Harris believes a writer should be tied down by a deadline which forces the imagination into a higher state and makes the writer see things quicker and more clearly. In the end, he goes on to say, "a large part of the business of writing a novel is simply extracting the words from your head".

Another novelist, Douglas Coupland, has a different approach to creative writing. His relationship with writing is rather visual. He began writing "by approaching words as something you see on a page, as opposed to something that goes through the language part of your brain: some cutting out of pop art and text art." A book to him is a form of a trance. "It's a way of creating a certain sensation in my brain that I can't seem to find anywhere else." It's very hard to finish a book, he goes on to say, "not skills-wise but emotionally. You do go through a postpartum depression for a week or two. Then the trance is over, it's like the hypnotist stabs a finger and suddenly you're staring out at the real world again and it's pretty scary." Do his novel characters correspond to real people he knows?

"Everyone in my personal life thinks that certain characters are based on them," he answers, "and while that may be partially true it may be just a gesture or a trick. You take that and you have characters and at the end they've morphed into other people." To him writing is a way to discover access to the fluidity of existence, "not just emotional states but personalities in and out of each other." Once you get a book up, he goes on to say, "you're sitting there, the characters are running the show, you're being dictated to."

Pat Barker, a novelist whose book Life Class has just been published, believes that a writer writes for the characters, and does not think of an audience. The characters talk and discuss issues, and it looks as if the writer is just watching. She does not believe that there is a rational way of writing a novel. Even when she starts with a synopsis "it's rapidly abandoned as the characters start to develop. I do think characters take over and it's desirable that they should. A writer can create characters whom he gets to hate." You create the characters out of parts of yourself that perhaps you're not easy with.

To her the final draft is like firing the pot in the kiln. The first draft "can be enormous fun when it's flowing along and you're getting to know the people and you suddenly see something you haven't seen before."

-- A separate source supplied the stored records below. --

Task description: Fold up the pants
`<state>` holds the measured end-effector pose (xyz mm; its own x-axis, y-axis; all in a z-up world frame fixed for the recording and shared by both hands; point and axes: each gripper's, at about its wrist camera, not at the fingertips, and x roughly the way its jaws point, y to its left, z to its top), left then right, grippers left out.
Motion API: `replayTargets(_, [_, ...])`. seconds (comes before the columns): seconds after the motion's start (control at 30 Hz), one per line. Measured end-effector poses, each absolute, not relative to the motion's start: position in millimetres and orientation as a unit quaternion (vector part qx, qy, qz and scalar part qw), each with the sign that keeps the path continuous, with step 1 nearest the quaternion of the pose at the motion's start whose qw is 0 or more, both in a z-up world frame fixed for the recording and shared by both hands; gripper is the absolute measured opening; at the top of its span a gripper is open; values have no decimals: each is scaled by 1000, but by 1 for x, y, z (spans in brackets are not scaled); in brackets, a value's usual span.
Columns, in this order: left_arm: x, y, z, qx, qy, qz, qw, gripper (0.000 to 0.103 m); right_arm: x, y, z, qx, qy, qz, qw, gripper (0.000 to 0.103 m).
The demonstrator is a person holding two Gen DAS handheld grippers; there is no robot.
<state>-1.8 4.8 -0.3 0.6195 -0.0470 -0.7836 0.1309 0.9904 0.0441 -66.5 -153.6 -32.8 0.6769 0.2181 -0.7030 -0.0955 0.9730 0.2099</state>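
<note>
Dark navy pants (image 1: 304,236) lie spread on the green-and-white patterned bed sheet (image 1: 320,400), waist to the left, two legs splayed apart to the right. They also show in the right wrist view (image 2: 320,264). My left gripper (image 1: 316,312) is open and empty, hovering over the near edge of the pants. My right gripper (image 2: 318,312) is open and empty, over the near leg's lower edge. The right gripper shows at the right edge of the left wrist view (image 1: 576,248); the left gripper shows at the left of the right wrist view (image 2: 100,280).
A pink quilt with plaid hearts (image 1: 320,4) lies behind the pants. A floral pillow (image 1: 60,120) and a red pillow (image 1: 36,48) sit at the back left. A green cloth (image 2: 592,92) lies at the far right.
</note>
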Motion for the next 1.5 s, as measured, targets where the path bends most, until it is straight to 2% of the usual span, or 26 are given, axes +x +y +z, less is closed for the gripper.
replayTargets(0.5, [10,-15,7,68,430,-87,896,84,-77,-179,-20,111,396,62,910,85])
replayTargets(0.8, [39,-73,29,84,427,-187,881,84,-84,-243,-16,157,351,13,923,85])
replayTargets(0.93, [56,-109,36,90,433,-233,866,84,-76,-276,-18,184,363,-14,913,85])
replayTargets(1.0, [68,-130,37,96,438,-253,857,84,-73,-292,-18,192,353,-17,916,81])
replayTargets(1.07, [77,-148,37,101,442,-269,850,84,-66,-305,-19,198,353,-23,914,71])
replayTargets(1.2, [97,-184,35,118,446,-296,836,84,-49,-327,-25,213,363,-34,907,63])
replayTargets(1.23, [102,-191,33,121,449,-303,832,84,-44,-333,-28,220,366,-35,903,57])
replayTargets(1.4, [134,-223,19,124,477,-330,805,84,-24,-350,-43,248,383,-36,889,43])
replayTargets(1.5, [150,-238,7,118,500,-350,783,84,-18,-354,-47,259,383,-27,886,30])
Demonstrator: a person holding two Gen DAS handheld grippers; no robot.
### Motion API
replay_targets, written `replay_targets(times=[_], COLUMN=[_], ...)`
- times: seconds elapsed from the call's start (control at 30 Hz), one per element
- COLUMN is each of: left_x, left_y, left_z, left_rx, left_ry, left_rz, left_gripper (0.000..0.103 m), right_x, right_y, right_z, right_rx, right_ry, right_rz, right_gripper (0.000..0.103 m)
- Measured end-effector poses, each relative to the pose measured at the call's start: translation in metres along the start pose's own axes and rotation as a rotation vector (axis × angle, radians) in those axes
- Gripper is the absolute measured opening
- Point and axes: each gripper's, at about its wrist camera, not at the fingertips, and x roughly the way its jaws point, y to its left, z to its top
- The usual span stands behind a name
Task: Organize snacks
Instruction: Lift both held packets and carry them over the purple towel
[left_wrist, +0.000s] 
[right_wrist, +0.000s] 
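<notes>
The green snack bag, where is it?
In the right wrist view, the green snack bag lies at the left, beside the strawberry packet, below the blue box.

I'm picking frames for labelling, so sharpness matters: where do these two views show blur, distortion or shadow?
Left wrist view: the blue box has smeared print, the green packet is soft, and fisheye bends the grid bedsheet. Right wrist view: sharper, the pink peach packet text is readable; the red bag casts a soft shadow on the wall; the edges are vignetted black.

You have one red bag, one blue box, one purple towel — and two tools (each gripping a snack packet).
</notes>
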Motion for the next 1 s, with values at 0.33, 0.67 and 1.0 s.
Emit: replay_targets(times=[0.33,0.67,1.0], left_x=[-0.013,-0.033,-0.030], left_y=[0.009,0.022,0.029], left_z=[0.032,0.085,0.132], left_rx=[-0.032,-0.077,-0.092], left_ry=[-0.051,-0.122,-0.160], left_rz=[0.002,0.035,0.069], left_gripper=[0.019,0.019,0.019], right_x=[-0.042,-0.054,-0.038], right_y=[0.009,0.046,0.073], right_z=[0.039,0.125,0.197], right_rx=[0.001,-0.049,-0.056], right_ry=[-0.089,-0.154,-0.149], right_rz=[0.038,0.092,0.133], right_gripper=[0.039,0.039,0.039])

Esther Freud, author of Love Falls, believes that when she's writing she feels "so different at the end of the day, it's like I've got something out of my system." She compares this with the feeling of people who meditate. Her writing gives her the chance of living on two levels, the day to day one and that of the story going on in her head. She thinks that in her writing she is trying to get "to the heart of how people feel about things". She does not believe in working out an idea beforehand, she just goes "headlong into the atmosphere, then work it out as I go along."